AVSAB Puppy Socialization Statement
RSPCA Puppy Info
PPG Puppy Socialization Info
Crosspaws Puppy Guide
Crosspaws House Training Guide

Random thoughts on human division and canine cognition

The last few weeks have been interesting. I travelled through Florida and attended a conference at the exact time the United States went through an acrimonious election campaign. The conference was hosted by the Pet Professional Guild, an organisation dedicated to force-free and science-based training and handling of companion animals.
While the country around me was going further and further down a path of divisiveness and hatred I couldn’t help but draw some parallels to the divisions in the dog training world. My focus this time though was not on the chasms between the major training philosophies but on the disagreements within the force-free and science-based community. And since we so readily find fault with each other, maybe it’s not surprising how quickly we jump to conclusions when judging our dogs.

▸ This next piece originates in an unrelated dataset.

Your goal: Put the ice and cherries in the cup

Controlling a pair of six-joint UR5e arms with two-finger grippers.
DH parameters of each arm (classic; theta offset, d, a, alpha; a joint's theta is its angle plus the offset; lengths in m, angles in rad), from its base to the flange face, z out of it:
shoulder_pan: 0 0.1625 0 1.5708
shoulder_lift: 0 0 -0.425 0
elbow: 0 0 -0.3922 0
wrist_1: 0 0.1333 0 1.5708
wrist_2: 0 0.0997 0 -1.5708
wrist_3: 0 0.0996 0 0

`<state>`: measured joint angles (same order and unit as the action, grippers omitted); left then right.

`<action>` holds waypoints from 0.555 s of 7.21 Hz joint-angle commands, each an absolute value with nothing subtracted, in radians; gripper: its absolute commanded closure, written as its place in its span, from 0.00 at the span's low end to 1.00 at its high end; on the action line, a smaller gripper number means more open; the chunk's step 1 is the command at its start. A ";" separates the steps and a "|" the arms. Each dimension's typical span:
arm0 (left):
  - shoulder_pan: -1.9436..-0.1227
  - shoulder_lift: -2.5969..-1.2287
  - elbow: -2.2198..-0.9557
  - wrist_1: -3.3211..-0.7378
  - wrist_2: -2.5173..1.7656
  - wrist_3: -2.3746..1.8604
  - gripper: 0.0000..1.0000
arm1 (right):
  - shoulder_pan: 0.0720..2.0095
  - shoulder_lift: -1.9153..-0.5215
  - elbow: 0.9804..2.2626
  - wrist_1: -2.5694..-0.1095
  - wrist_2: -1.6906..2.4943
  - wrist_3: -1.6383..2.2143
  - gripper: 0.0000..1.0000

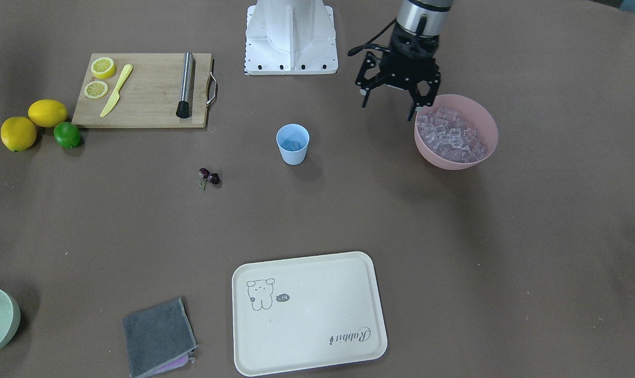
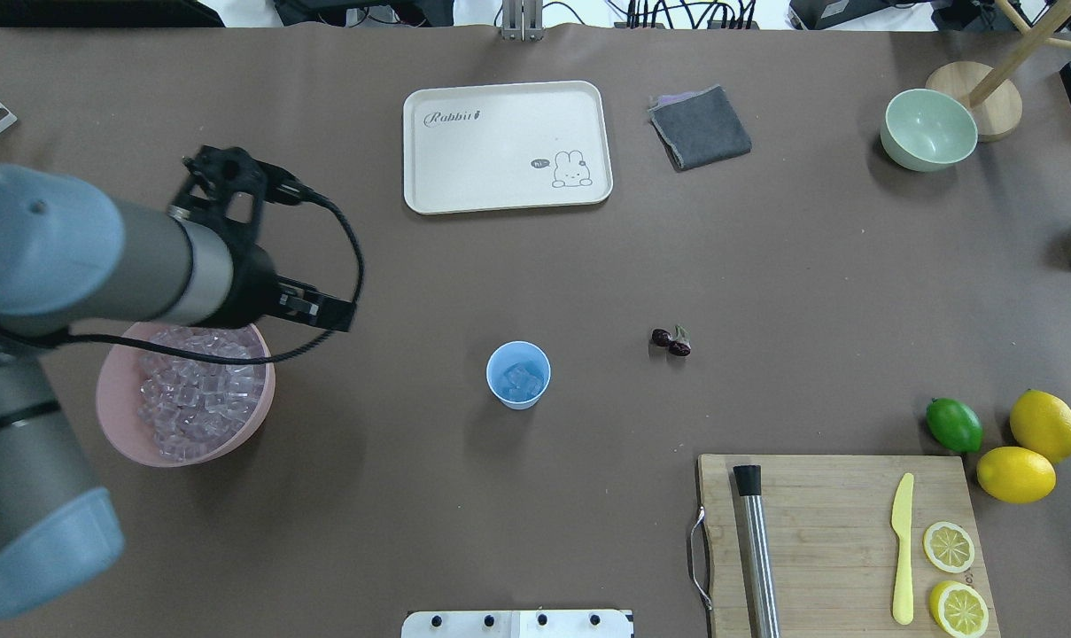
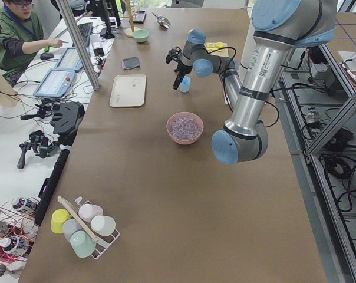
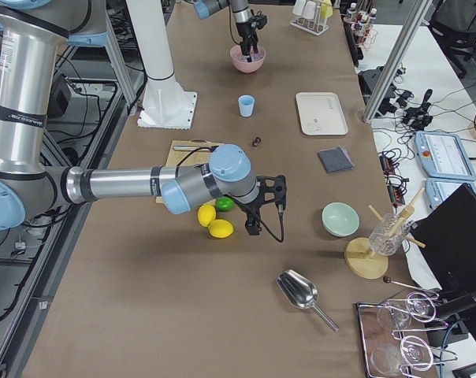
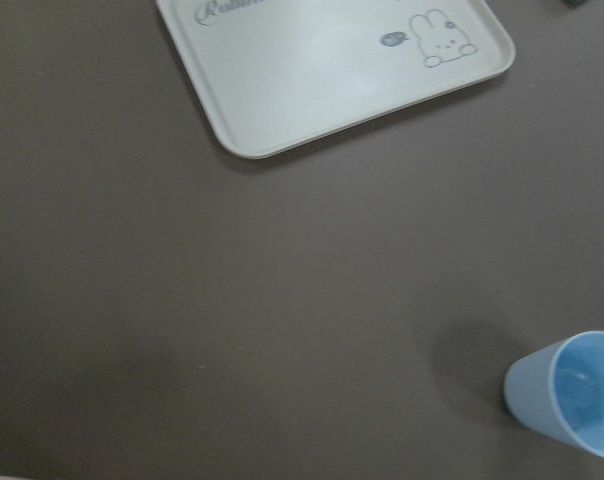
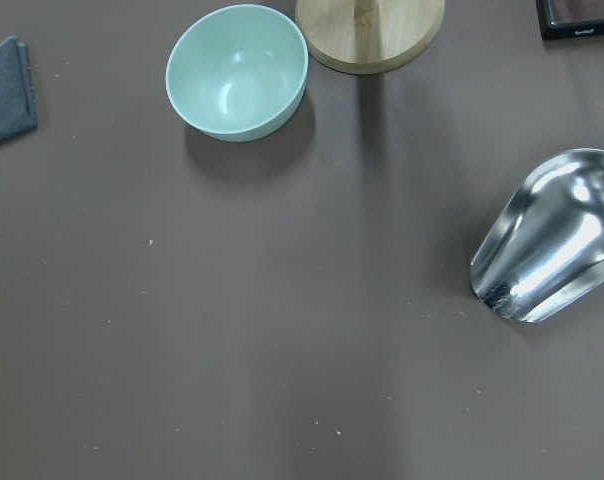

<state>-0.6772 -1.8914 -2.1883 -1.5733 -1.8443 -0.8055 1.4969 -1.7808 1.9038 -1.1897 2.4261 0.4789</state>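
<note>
The light blue cup [image 1: 292,144] [image 2: 518,375] stands upright mid-table with a few pieces of ice [image 2: 523,380] inside it. Many more ice cubes [image 1: 452,137] fill a pink bowl [image 1: 485,123] [image 2: 114,416]. The cherries [image 1: 209,177] [image 2: 671,340] lie on the table, apart from the cup, on the robot's right of it. My left gripper [image 1: 389,107] hangs open over the pink bowl's rim nearest the robot's base, with nothing between its fingers. The left wrist view shows the cup [image 5: 572,395] at lower right. My right gripper [image 4: 265,206] shows only in the exterior right view, near the lemons; I cannot tell its state.
A cutting board [image 2: 841,514] carries a steel rod, a yellow knife and lemon slices. Two lemons [image 2: 1031,447] and a lime [image 2: 954,424] lie beside it. A cream tray [image 2: 504,146], grey cloth [image 2: 700,128], pale green bowl [image 2: 928,129] and metal scoop [image 6: 552,240] sit at the far side.
</note>
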 commanded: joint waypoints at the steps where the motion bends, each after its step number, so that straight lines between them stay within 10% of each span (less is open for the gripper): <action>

Science can help us out.

“[The environment we grow up in] does not normally teach us how to live harmoniously with members of another species.”

Humans are emotional creatures and so are dogs. We know that emotions are triggered in the brain before rational thinking kicks in, so channelling our emotions into healthy, productive and appropriate pathways requires learning and practise. The environment we grow up in teaches us certain rules and customs that enable us to live in relative harmony with other humans. It does not normally teach us how to live harmoniously with members of another species. Dogs and other animals have their own ‘codes’ for intra-specific behaviour. What is appropriate behaviour for humans and appropriate behaviour for dogs rarely overlaps.

“There is a real risk that we … increase the already unrealistic expectations many dog handlers and guardians have in regards to their dogs.”

Research into the emotional and cognitive lives of dogs has recently been running on fast forward. There is an air of excitement that our dogs may be capable of more than we have ever thought possible. The quick turnout of studies however – often with small sample sizes and not always published in reputable journals – is not without danger. There is a real risk that we adapt new, and quite possibly misleading, ideas too quickly and increase the already unrealistic expectations many dog handlers and guardians have in regards to their dogs.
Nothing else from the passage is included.